It doesn’t matter. He breathed deep, and felt the same answer, to the same question, asked of himself. It didn’t seem to come from anywhere, but was just there inside him, as though he had been born with it, always known it.
It doesn’t matter. You will do it anyway.
They stayed for some time in silence. Jamie cast twice more with the green fly, then shook his head and muttered something, reeled it in, changed it for a Dun Fly, and cast again. The little boys charged past on the other bank, naked as eels, giggling, and disappeared through the bushes.

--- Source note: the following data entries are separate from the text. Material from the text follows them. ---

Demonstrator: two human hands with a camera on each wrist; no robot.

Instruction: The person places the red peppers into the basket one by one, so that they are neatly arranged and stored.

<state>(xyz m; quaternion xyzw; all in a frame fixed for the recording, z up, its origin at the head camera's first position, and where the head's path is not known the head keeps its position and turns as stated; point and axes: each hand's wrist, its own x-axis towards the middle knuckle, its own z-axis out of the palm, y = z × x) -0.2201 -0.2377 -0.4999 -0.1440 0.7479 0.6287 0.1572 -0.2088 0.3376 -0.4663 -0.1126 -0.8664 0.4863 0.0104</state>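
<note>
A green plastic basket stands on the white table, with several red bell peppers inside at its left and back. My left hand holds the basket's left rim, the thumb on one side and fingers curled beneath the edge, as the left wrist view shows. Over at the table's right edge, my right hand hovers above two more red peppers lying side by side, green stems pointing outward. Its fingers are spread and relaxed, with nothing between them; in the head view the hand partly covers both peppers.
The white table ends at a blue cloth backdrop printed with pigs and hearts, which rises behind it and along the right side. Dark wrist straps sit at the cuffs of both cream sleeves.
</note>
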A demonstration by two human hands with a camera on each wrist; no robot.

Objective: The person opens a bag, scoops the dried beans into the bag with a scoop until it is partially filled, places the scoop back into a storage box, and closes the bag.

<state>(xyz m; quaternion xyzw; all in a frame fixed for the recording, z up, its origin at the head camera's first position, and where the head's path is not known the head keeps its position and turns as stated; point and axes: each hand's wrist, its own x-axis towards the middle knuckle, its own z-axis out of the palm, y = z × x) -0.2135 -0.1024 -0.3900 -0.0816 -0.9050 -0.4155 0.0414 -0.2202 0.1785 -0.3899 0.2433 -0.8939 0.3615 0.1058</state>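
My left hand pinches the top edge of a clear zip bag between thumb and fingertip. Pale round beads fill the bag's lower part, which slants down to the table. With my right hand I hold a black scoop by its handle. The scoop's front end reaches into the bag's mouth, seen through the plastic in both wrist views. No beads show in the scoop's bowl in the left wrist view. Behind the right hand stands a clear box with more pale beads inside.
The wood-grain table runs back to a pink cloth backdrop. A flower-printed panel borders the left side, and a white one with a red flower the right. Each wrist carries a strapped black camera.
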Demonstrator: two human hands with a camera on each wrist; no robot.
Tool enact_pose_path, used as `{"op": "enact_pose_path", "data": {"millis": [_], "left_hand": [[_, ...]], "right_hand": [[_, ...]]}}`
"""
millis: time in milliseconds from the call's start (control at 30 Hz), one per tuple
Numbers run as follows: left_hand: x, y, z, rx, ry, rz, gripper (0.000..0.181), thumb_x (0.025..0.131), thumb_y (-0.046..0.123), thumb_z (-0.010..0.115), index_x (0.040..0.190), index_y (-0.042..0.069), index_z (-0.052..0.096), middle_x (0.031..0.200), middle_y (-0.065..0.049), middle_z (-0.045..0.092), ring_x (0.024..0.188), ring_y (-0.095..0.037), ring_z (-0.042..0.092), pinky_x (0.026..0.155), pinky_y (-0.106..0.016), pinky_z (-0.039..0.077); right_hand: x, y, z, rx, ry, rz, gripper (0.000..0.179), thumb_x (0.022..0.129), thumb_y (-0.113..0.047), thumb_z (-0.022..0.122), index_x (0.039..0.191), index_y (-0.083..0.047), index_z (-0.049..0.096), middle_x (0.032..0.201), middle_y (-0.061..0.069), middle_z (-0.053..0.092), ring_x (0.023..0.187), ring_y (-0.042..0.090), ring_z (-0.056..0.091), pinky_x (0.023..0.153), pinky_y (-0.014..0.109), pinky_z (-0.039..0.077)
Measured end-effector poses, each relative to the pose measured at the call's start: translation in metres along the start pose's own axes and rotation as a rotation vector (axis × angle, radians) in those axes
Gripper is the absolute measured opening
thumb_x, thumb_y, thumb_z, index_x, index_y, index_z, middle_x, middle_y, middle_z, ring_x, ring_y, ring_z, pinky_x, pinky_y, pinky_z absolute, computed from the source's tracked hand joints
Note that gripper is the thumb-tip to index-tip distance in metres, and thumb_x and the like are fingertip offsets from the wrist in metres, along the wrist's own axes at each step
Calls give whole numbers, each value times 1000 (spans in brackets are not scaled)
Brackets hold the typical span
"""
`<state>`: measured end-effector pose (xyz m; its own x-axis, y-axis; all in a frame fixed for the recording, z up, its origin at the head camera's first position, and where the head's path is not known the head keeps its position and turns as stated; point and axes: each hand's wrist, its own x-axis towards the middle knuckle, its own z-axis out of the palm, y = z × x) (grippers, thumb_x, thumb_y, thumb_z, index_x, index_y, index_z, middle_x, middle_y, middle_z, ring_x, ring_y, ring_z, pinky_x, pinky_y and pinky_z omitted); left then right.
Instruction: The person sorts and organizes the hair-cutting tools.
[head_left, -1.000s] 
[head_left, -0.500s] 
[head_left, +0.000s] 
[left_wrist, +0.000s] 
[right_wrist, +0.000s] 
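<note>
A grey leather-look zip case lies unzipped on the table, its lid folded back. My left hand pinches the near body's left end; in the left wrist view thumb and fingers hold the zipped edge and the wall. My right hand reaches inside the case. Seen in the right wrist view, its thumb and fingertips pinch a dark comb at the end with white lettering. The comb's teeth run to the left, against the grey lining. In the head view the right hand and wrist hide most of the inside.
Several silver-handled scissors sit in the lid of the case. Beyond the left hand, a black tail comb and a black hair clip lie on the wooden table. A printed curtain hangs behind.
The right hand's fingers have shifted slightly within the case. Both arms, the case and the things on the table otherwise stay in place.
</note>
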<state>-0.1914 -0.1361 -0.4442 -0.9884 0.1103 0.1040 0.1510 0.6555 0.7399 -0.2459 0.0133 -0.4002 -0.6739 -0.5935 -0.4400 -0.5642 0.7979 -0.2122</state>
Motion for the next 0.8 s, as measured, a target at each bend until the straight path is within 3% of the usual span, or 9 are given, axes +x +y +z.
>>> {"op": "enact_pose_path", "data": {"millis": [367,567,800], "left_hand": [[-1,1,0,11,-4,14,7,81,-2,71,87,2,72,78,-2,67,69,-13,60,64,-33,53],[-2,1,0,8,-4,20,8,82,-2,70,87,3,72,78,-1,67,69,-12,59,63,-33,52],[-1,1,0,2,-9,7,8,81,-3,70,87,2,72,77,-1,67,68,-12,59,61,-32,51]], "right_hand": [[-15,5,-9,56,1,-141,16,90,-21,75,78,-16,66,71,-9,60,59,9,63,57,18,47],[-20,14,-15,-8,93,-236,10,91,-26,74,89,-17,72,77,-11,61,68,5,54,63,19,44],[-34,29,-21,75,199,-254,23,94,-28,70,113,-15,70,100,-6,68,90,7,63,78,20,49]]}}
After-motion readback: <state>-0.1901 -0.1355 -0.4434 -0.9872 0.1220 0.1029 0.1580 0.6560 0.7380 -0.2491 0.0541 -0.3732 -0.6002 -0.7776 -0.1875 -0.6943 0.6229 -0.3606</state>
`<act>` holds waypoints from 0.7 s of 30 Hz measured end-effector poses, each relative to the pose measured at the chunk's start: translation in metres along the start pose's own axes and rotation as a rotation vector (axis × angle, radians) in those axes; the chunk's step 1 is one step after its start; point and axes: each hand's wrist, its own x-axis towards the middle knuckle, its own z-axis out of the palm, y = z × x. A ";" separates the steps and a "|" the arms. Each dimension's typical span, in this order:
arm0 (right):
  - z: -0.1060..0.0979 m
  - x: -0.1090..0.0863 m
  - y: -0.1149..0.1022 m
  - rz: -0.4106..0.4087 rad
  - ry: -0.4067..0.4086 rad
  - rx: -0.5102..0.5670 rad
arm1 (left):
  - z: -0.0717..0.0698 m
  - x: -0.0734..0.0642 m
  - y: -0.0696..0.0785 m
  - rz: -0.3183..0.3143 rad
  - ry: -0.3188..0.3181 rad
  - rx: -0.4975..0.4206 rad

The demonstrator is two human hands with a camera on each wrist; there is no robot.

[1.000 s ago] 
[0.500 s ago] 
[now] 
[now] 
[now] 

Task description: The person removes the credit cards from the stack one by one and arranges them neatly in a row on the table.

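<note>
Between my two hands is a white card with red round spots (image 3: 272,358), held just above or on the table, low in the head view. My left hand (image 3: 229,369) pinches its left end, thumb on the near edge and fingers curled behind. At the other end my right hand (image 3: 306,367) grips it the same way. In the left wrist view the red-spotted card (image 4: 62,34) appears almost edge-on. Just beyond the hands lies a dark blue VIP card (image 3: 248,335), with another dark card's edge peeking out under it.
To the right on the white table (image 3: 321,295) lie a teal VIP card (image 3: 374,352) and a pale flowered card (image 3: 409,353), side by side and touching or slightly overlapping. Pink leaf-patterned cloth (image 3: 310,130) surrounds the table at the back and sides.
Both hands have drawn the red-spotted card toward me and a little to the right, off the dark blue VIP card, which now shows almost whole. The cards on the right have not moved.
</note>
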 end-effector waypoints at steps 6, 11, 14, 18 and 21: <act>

Really odd, Roger thought. He felt all right. Still having not the slightest idea what he meant to do, exactly, still seeing the drifting cloud coming toward them, and now knowing much more about what lay within it. But still all right.
Jamie had a fish on the line. He brought it in fast, and jerked it shining and flapping onto the bank, where he killed it with a sharp blow on a rock before tucking it into his creel.
“D’ye mean to turn Quaker?” Jamie asked seriously.
“No.” Roger was startled by the question. “Why do you ask that?”
Jamie made the odd little half-shrugging gesture that he sometimes used when uncomfortable about something, and didn’t speak again until he’d made the new cast.
“Ye said ye didna want Brianna to think ye coward. I’ve fought by the side of a priest before.” One side of his mouth turned up, wry. “Granted, he wasna much of a swordsman, the Monsignor, and he couldna hit the broad side of a barn wi’ a pistol—but he was game enough.”
“Oh.” Roger scratched the side of his jaw. “Aye, I take your meaning. No, I can’t fight with an army, I don’t think.” Saying it, he felt a sharp pang of regret. “But take up arms in defense of—of those who need it . . . I can square that with my conscience, aye.”
“That’s all right, then.”
Jamie reeled in the rest of the line, shook water from the fly, and stuck the hook back into his hat. Laying the line aside, he rummaged in the creel and pulled out a stoneware bottle. He sat down with a sigh, pulled the cork with his teeth, spat it into his hand, and offered Roger the bottle.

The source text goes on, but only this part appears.